Orange County DA Blasts Decision To Temporarily Release Plastic Surgeon From Jail After COVID-19 Diagnosis
BEVERLY HILLS (CBSLA) -- Randy Rosen, an Orange County surgeon and jail inmate accused in a $29 million insurance fraud scheme who is facing decades behind bars, was temporarily set free ahead of the weekend after testing positive for coronavirus to the criticism of local officials.
District Attorney Todd Spitzer called the release of 57-year-old Rosen -- who is being monitored by an electronic bracelet -- unfair.
"Why is Dr. Rosen different than any other individual who is sitting in the Orange County Jail? But he has his means because he has ripped off insurance companies through the crimes we've charged... To me, this is like the theater of the absurd," Spitzer said. "It is incredibly upsetting to me that you have a system of the haves and the have nots."
Rosen's attorney argued before a judge that Rosen "is at substantial risk of poor outcome (of the coronavirus) because of his multiple co-morbidities for his current COVID-19 infection which requires medical follow-up."
The Orange County District Attorney's Office reported Friday that Rosen and his girlfriend, 41-year-old Liza Visamanos, are facing dozens of charges that they hired body brokers to find patients to receive "medically unnecessary" implant surgeries and cortisone shots.

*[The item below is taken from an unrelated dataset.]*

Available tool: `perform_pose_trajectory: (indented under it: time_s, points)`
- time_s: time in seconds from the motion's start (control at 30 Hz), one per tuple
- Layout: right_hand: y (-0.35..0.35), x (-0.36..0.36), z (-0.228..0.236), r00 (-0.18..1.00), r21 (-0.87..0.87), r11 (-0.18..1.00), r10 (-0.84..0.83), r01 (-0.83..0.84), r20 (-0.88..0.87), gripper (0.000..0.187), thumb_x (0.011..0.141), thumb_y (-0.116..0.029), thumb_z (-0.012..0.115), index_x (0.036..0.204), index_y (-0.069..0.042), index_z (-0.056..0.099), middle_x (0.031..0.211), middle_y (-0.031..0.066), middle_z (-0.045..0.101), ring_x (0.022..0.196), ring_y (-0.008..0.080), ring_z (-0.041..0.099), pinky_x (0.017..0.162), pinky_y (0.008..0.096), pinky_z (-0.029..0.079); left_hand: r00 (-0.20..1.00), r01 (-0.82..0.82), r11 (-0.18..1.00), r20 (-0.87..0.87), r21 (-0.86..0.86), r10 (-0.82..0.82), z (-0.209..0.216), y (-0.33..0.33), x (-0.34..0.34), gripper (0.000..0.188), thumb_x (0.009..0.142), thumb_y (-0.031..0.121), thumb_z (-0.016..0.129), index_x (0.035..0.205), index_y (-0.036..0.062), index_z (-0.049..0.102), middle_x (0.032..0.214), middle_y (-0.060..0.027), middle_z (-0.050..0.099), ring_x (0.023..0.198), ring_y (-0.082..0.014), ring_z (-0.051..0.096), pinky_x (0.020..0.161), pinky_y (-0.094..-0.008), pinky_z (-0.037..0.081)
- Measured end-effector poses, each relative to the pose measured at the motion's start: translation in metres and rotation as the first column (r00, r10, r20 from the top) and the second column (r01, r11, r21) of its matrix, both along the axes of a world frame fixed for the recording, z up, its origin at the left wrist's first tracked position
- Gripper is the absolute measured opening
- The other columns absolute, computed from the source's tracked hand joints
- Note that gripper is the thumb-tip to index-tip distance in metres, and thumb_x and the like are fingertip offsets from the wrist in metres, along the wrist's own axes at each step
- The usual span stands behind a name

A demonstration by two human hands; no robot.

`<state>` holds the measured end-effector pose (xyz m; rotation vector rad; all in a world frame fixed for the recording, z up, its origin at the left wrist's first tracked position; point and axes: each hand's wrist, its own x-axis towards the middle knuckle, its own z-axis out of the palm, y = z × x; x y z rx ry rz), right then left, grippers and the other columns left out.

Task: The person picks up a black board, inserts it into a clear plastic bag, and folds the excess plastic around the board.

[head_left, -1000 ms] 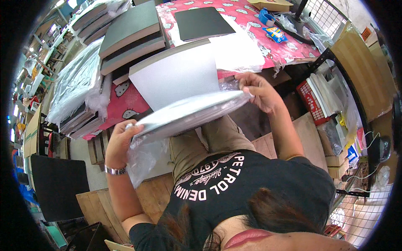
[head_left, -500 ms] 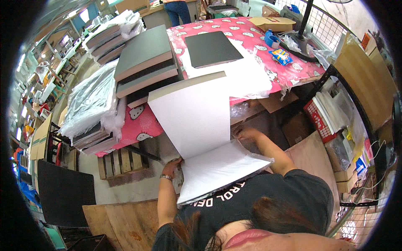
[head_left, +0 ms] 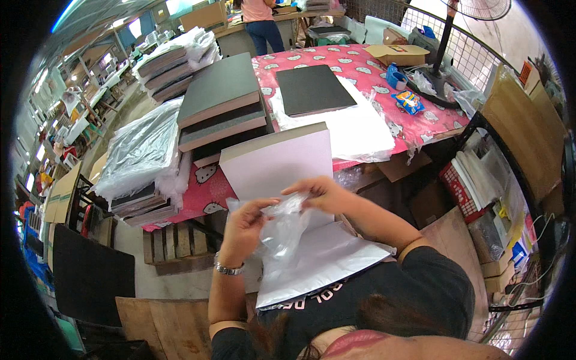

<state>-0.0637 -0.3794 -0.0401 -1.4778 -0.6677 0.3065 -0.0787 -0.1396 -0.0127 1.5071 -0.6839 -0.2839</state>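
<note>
Both my hands are raised in front of me, pinching a crumpled clear plastic bag [head_left: 281, 231]. My left hand [head_left: 243, 231], with a metal watch on its wrist, grips the left side of the plastic. Just right of it, my right hand [head_left: 319, 195] has thumb and fingers closed on the upper edge. Below them, a large flat white piece [head_left: 336, 261], partly in plastic, rests against my lap. Behind the hands a thick white panel [head_left: 276, 162] leans upright toward the table; my hands and the plastic hide its lower part.
Thick dark panels [head_left: 222, 84] are stacked at the left of the pink-covered table [head_left: 336, 57], beside a plastic-wrapped stack [head_left: 141, 144]. One dark panel [head_left: 312, 90] lies on white sheets. A fan stand [head_left: 444, 48] is at the far right; a red basket [head_left: 459, 189] sits below.
My hands have risen from the two sides of the white piece and come together, lifting the clear plastic between them. The view has tilted up slightly.
</note>
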Motion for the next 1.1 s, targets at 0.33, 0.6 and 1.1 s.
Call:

Visamanos owned a drug laboratory called Lotus Laboratories, prosecutors said. Rosen would force his patients to get unneeded drug tests at her lab. Lotus Laboratories is accused of $3 million in fraudulent billing from those tests, the DA's office said.
Rosen and Visamanos were first arrested back on June 30 on a combined 144 counts including money laundering, submitting fraudulent insurance claims and withholding material facts on insurance claims.
Rosen faces a maximum sentence of 84 years in state prison if convicted as charged, while Visamanos faces 36 years.
After Rosen's positive COVID-19 test, he has been released, and now Spitzer is calling him a flight risk and questioned whether he would leave the country.
"If I knew I had an out for 30 days and money available and the means to get the heck of out this country, quite frankly I think I'd probably take the opportunity," Spitzer said. "Whether we see him back again is the big question."